Publication Date

10-25-2022

Journal

Proceedings of the National Academy of Sciences of the United States of America

DOI

10.1073/pnas.2209211119

PMID

36252018

PMCID

PMC9618134

PubMedCentral® Posted Date

10-17-2022

PubMedCentral® Full Text Version

Post-print

Published Open-Access

yes

Keywords

Female, Humans, Breast Neoplasms, Cell Line, Tumor, Estrogen Receptor alpha, GATA3 Transcription Factor, Gene Expression Regulation, Neoplastic, Protein Isoforms, Proto-Oncogene Proteins c-akt, Tamoxifen, 14-3-3 Proteins, 14-3-3τ, estrogen receptor, ERα36, GATA3, 3D tumor spheroid model

Abstract

About one-fourth of recurrent estrogen receptor-positive (ER+) breast cancers lose ER expression, leading to endocrine therapy failure. However, the mechanisms underlying ER loss remain to be fully explored. We now show that 14-3-3τ, up-regulated in ∼60% of breast cancer, drives the conversion of ER+ to ER- and epithelial-to-mesenchymal transition (EMT). We identify ERα36, an isoform of ERα66, as a downstream effector of 14-3-3τ. Overexpression of 14-3-3τ induces ERα36 in xenografts and tumor spheroids. The regulation is further supported by a positive correlation between ERα36 and 14-3-3τ expression in human breast cancers. ERα36 can antagonize ERα66 and inhibit ERα66 expression.
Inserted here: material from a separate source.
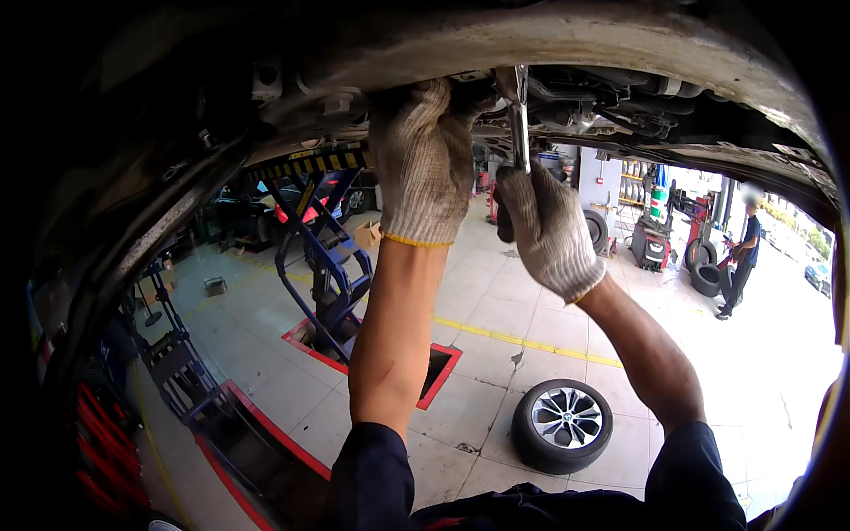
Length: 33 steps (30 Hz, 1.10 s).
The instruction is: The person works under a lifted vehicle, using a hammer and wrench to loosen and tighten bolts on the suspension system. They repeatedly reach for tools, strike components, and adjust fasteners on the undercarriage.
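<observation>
Overhead spans the dirty underside of a raised car (567, 40). My left hand (425, 164), in a knitted off-white glove with a yellow cuff edge, reaches up against it. The fingers look curled near the dark parts there, and what they grip is hidden. To its right, my right hand (551, 226), in a matching glove, is closed around the lower end of a shiny metal wrench (520, 128). The wrench stands nearly upright, its upper end among the parts under the car. Which fastener it meets cannot be seen.
A wheel with a silver rim (567, 418) lies on the tiled floor below. Blue scissor lift legs (332, 257) rise at left from a red-edged floor pit (440, 376). Far right, a person (742, 257) stands beside tyres (706, 279) and a red machine (652, 243).
</observation>
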Tool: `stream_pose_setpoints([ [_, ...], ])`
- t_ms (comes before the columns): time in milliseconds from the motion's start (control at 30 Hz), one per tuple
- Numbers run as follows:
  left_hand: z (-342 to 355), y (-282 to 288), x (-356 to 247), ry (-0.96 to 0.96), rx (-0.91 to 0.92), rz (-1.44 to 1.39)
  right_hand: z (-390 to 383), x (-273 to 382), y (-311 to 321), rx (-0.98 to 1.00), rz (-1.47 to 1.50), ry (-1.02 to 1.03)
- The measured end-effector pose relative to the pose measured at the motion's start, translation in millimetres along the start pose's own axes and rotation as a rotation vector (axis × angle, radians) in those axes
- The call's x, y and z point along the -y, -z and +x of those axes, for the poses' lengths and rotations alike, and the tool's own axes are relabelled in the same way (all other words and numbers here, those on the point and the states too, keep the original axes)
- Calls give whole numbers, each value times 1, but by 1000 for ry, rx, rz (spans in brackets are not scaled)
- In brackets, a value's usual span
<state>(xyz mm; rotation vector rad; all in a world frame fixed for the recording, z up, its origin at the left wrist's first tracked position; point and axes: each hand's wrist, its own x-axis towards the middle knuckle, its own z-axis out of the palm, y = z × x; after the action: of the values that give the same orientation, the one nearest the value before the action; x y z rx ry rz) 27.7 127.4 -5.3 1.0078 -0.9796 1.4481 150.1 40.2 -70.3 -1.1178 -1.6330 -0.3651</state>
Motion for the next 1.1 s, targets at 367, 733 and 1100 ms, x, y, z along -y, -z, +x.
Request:
stream_pose_setpoints([
  [367, 0, 1, -5, 61, 82, -32, 36, -34, 18, -146, -455, 271],
  [733, 7, 4, 3, -157, 127, -24, -7, 39, -7, 260, 181, -54],
  [1100, 12, 11, -15, -162, 127, -70, -46, 117, 0, 427, 774, -227],
])
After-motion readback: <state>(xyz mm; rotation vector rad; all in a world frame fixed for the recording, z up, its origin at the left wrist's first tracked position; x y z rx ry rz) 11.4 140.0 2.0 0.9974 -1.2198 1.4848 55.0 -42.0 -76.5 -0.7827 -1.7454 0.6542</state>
Isoform-specific depletion of ERα36 blocks the ER conversion and EMT induced by 14-3-3τ overexpression in tumor spheroids, thus establishing ERα36 as a key mediator in 14-3-3τ-driven ER loss and EMT. ERα36 promoter is repressed by GATA3, which can be phosphorylated by AKT at consensus binding sites for 14-3-3. Upon AKT activation, 14-3-3τ binds phosphorylated GATA3 and facilitates the degradation of GATA3 causing GATA3 to lose transcriptional control over its target genes ERα66 and ERα36. We also demonstrate a role for the collaboration between 14-3-3τ and AKT in ERα36 induction and endocrine therapy resistance by three-dimensional spheroid and tamoxifen treatment models in MCF7 and T47D ER+ breast cancer cells. Thus, the 14-3-3τ-ERα36 regulation provides a previously unrecognized mechanism for ER loss and endocrine therapy failure.